Indicates that the mouse has moved out of the window. The target cleans up its state from DragEnter and DragOver and removes any visual feedback.

Drop

Indicates that the source's IDropSource::QueryContinueDrag said "drop." The target performs a paste and cleans up as in DragLeave.


The stage is now set for the operation to commence. The source must provide some means for starting a drag-and-drop operation, which is typically a WM_LBUTTONDOWN (or other mouse button message) on a particular region of the selected data, such as the outer edge of a rectangle. When this event occurs, the source passes its IDropSource and IDataObject pointers to the OLE function DoDragDrop, as shown in Figure 13-4.

Figure 13-4.

A source starts a drag-and-drop operation by passing its IDataObject and IDropSource to DoDragDrop.

Internally, DoDragDrop enters a loop that monitors changes in the state of the mouse and the keyboard, executing the following sequence, as illustrated in Figure 13-5:

Call WindowFromPoint (Win32) with the current mouse coordinates, and then attempt to retrieve the IDropTarget associated with the window if it exists. If not, DoDragDrop passes DROPEFFECT_NONE to the source's IDropSource::GiveFeedback, which displays a no-drop mouse cursor. If OLE doesn't find a drop target for a child window, it will attempt to find one for the parent window of the child, up to the top-level window of any such ancestry.

Call IDropTarget::DragEnter, passing the source's IDataObject (marshaled if necessary). The target determines whether there is usable data in the data object and returns an appropriate effect flag (DROPEFFECT_*) after initializing the data object's internal state.

DoDragDrop passes the effect flag to IDropSource::GiveFeedback. This changes the mouse cursor to indicate the effect and provides whatever feedback is appropriate in the source (such as indicating that a drop would delete the source data).

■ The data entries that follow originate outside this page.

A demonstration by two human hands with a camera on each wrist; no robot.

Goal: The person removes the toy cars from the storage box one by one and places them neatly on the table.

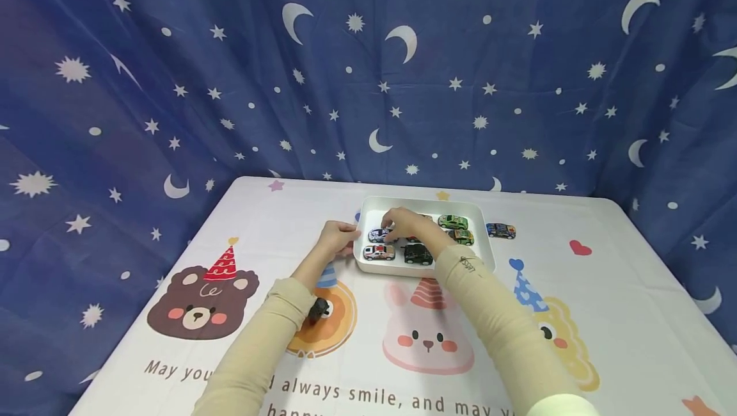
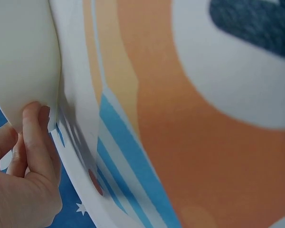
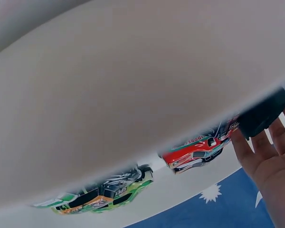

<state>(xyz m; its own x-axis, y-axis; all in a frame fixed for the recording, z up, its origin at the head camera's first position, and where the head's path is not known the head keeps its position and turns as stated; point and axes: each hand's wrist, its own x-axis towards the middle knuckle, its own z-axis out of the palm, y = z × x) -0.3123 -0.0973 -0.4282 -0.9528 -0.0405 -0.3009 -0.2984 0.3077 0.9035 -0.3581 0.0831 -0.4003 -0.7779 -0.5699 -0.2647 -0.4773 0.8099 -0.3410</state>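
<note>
We see a navy curtain [image 1: 322, 64] with a white moon-and-star pattern, a white tablecloth [image 1: 622, 313] and a white tray [image 1: 397, 269]. From the tray's centre, we spot a green car [image 1: 453, 222] at two o'clock, a black car [image 1: 418, 255] at six, and a white-and-orange car [image 1: 379, 253] at eight.

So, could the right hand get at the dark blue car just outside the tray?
Probably yes: nothing covers the dark blue car, which looks near; the right hand would just need to clear the right wall of the tray.
</note>
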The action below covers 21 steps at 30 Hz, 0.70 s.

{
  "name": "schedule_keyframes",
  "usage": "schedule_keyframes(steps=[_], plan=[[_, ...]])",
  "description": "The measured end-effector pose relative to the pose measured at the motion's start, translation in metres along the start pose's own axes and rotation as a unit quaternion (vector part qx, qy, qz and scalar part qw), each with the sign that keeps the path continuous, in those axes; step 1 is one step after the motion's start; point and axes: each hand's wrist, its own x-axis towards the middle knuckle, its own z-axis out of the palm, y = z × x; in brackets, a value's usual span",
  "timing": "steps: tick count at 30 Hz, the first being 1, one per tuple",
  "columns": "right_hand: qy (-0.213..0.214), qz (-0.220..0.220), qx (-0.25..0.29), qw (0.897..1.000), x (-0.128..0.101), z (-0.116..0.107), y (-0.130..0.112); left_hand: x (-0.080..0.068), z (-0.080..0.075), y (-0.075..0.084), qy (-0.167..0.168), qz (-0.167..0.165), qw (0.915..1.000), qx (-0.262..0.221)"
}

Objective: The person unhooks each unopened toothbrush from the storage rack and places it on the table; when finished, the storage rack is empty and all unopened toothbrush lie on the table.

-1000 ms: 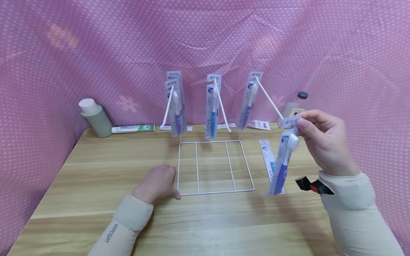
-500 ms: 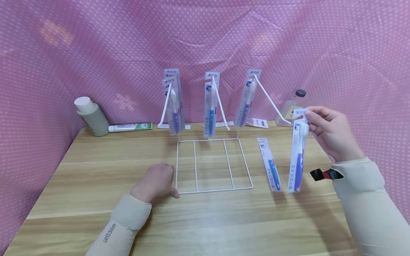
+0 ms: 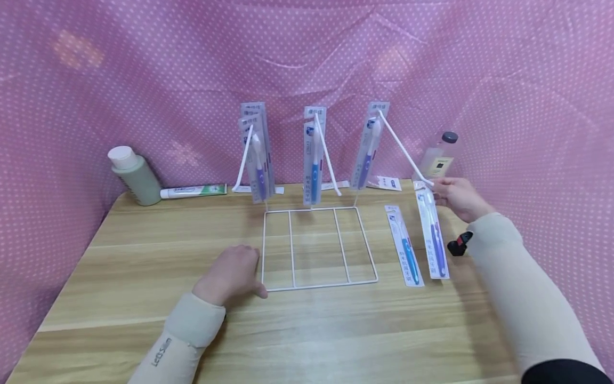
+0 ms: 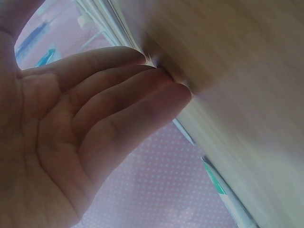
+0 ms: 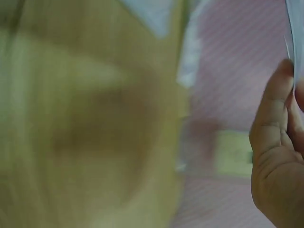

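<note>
Pinched at its top edge by right hand (image 3: 458, 196): purple toothbrush pack (image 3: 433, 234), lying flat on desk (image 3: 144, 256), right of wire rack (image 3: 318, 248). Grip clamped on pack's upper end, fingers curled. Just beside it on its left, blue toothbrush pack (image 3: 405, 246), flat, parallel, apart. Left hand (image 3: 233, 273) palm down, fingers straight, fingertips at rack's near left corner, holding nothing. Hanging packs (image 3: 314, 154) on rack pegs behind. Green bottle (image 3: 134, 176) and toothpaste tube (image 3: 193, 190) far left; clear bottle (image 3: 438, 154) behind right hand.
</note>
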Motion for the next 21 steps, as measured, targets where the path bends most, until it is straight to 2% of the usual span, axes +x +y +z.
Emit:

When the mouse moves within the target window, or when the Ctrl or Shift key is pressed, or when an internal pulse timer elapses, DoDragDrop calls IDropTarget::DragOver. IDropTarget::DragOver displays user feedback, scrolls the target window if necessary, and returns an effect flag (which OLE passes to the source). If the mouse moves out of the window, DoDragDrop calls IDropTarget::DragLeave for that target, possibly calling DragEnter for a new target (back to step 1).

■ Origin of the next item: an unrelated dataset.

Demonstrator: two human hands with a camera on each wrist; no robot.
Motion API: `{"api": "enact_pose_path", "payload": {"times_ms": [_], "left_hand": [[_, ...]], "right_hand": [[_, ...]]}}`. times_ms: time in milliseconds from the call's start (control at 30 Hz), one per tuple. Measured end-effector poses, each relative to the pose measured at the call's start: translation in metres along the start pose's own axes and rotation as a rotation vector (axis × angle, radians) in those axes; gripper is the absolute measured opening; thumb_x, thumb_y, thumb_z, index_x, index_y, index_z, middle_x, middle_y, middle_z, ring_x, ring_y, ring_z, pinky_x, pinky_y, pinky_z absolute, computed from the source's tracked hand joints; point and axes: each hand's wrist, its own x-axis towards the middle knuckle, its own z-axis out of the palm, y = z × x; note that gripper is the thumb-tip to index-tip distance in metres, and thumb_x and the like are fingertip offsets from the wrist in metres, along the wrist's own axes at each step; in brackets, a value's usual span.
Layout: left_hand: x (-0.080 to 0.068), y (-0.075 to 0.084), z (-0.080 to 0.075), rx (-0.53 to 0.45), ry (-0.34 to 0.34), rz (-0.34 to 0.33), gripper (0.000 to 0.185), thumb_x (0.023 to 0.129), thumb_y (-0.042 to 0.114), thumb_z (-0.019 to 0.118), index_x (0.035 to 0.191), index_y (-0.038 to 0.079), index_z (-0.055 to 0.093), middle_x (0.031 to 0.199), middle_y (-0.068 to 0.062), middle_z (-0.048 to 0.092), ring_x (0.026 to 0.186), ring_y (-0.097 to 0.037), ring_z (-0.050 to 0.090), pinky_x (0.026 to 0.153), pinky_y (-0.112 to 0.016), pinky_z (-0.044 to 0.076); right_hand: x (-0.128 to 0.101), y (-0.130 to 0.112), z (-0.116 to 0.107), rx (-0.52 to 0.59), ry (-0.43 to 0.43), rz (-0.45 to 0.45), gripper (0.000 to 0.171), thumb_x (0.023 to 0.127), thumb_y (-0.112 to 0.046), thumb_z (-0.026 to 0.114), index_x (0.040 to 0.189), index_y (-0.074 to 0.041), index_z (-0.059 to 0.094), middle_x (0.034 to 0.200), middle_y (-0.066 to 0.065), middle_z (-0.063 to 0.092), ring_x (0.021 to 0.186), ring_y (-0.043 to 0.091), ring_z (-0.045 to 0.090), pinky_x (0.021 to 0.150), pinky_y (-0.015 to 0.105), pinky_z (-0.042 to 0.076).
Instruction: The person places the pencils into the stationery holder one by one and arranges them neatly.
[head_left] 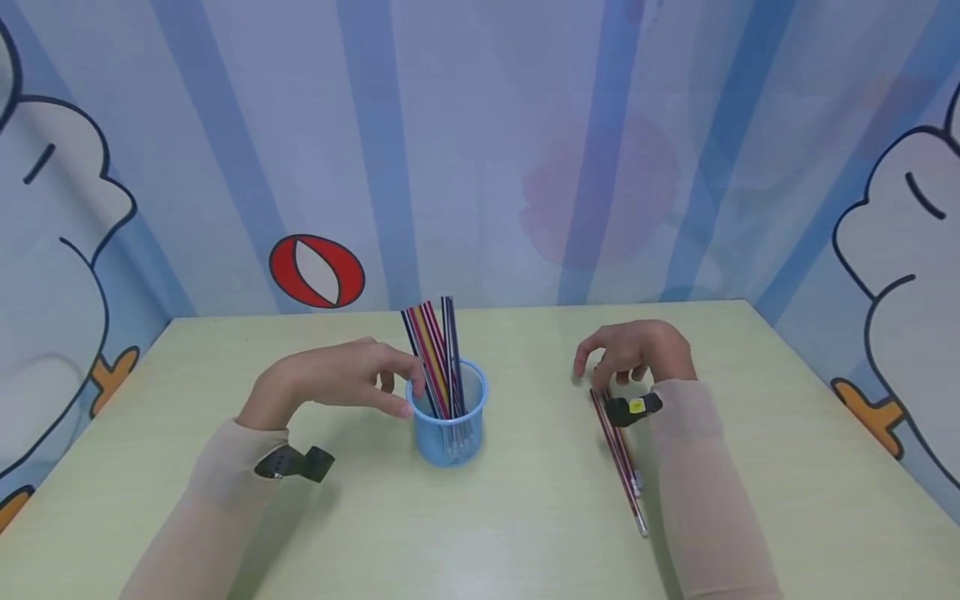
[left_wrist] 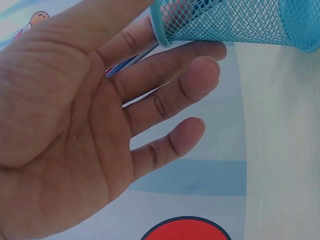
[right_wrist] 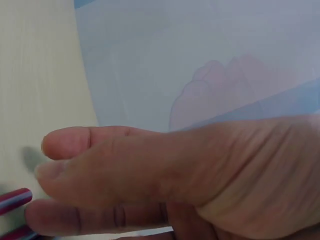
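Observation:
A light-blue mesh pen holder (head_left: 448, 442) stands upright, left of the table's middle. Several striped pencils (head_left: 435, 354) lean inside it. My left hand (head_left: 341, 375) holds its rim between thumb and index finger; in the left wrist view the other fingers of that hand (left_wrist: 100, 110) extend loosely beside the mesh holder (left_wrist: 235, 22). Over the upper ends of a few dark red striped pencils (head_left: 621, 467) on the table hovers my right hand (head_left: 626, 350), fingers loosely bent. The right wrist view shows a pencil end (right_wrist: 15, 201) close to its fingertips, with nothing gripped.
The pale wooden table (head_left: 525, 517) reaches back to a blue striped curtain (head_left: 480, 150) printed with a red oval (head_left: 288, 271). Printed white cloud-like figures flank both sides. A dark strap with a small device (head_left: 296, 462) is on each sleeve.

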Motion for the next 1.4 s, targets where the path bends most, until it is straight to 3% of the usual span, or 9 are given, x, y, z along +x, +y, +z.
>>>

If the Esc key is pressed or there is a change in a mouse button state, DoDragDrop calls IDropSource::QueryContinueDrag, which tells OLE to continue the operation, cancel it (if the Esc key is pressed), or perform a drop (if the correct mouse conditions are met to reverse the pick). A cancellation will result in a call to the current target's IDropTarget::DragLeave, whereas a drop calls IDropTarget::Drop.

The loop repeats until a drop or a cancellation occurs.

Figure 13-5.

The execution sequence of DoDragDrop.

Why does the source always maintain control of the mouse cursor? The reasoning is that when a drag-and-drop operation begins, the user is staring at the mouse cursor. From that point on, the cursor should consistently reflect any move, copy, or link effects regardless of the target under the mouse cursor. In other words, the three effects should have the same mouse cursor no matter what target specified that effect. The cursor should not change in different ways for different targets as a result of the same effect because the same cursor might then be used twice to indicate different effects. The only single agent in an entire operation is the source, so it retains control over this user interface element.